Demikian pula masalah keraguan dan kebingungan pernah dirasakan oleh Syeikh Abdullah bin As’ad Al-Yaff’i. Ia berkata: “Ketika aku dalam keadaan bingung apakah aku harus mempelajari banyak ilmu ataukah harus memperbanyak ibadah dan
memfokuskan diriku kepada Allah, maka aku mendapat selembar kertas yang isinya berbeda dengan kertas-kertas yang lain dan di dalamnya tertulis:
“Tinggalkan segala sesuatu yang membingungkan perasaanmu dan serahkan semua takdir itu kepada Allah.”

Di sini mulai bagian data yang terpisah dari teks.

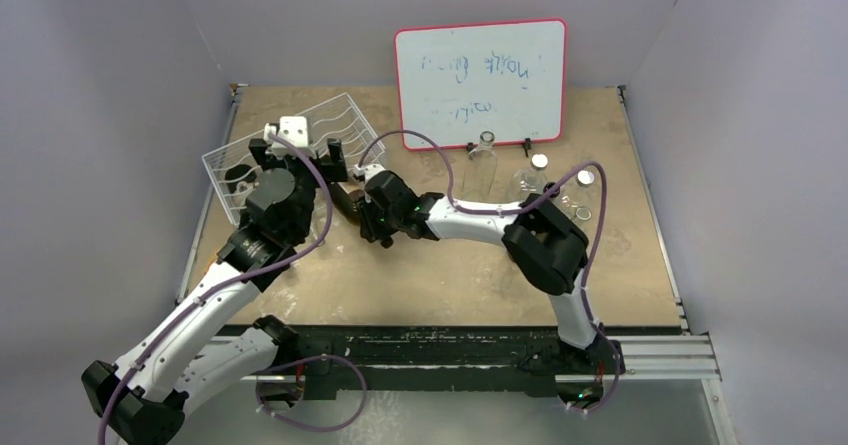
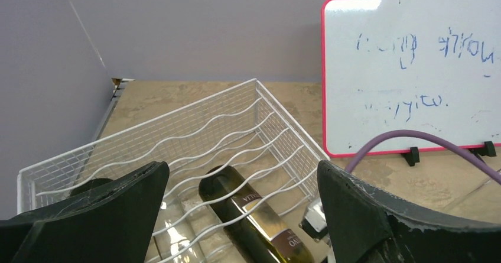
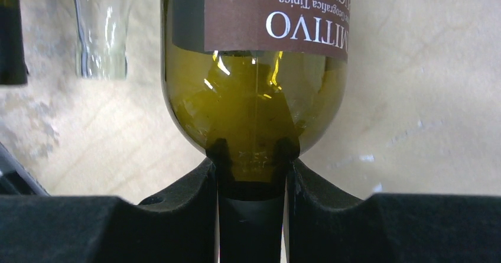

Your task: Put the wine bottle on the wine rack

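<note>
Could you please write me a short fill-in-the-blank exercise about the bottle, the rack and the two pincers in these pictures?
1. The right pincer grips the wine bottle by its ____.
2. The left pincer hovers ____, holding nothing, over the wine rack.
3. The whiteboard at the back has a ____ frame.
Missing words: neck; open; red.

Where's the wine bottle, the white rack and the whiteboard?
wine bottle (image 3: 254, 103): right wrist view, green glass shoulder under the label.
wine rack (image 2: 282, 132): left wrist view, its mesh side wall.
whiteboard (image 1: 480, 80): top view, middle of its white face.
</note>
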### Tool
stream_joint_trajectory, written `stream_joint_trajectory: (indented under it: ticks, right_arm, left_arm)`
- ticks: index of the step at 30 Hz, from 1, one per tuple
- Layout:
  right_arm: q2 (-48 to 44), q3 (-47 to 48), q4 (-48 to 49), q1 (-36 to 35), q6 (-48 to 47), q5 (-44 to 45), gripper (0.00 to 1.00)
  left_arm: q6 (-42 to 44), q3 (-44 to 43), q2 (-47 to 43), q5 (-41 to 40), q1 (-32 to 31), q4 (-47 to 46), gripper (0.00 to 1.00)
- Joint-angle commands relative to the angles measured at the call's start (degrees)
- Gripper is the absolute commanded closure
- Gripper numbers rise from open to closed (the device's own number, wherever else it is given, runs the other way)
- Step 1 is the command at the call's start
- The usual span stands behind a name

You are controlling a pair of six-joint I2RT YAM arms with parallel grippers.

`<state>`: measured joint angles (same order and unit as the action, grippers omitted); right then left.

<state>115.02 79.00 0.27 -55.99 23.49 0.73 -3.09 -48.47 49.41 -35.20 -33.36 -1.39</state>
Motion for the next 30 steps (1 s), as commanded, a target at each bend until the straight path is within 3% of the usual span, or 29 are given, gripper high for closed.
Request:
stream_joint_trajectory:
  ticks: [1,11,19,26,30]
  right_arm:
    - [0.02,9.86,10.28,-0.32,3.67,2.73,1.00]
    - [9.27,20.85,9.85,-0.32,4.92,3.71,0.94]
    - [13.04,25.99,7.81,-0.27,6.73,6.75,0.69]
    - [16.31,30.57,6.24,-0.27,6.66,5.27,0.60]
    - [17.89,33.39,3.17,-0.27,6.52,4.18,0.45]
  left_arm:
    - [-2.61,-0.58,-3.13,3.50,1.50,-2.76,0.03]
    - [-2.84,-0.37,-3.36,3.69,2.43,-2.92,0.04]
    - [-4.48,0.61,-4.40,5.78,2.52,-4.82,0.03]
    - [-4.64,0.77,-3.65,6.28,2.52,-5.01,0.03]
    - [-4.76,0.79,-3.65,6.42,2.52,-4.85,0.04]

Engkau akan mengetahui bahwa apa yang kami terangkan di atas banyak dialami oleh orang-orang yang mendekatkan dirinya kepada Allah. Pada waktu itu disebutkan bahwa Sayyid Al-Arif Abdurrahman bin Syeikh Aidid Ba’alawi telah mendapat surat dari salah seorang tokoh sufi yang bernama Abdullah bin Muhammad Alawi yang senantiasa hidupnya berdampingan dengan kota Madinah. Beliau mengirim surat kepadanya agar ia membaca berbagai kitab sebelum ia menempuh perjalanannya menuju Allah, agar perjalanannya tidak tersesat di tengah jalan.
Kami sering berkumpul dengan Sayyid Abdullah tersebut dan kami sering berziarah ke makam Rasulullah saw. dan duduk berdialog dengan beliau, karena beliau termasuk salah seorang tokoh sufi yang tidak pernah menampakkan kesalehannya.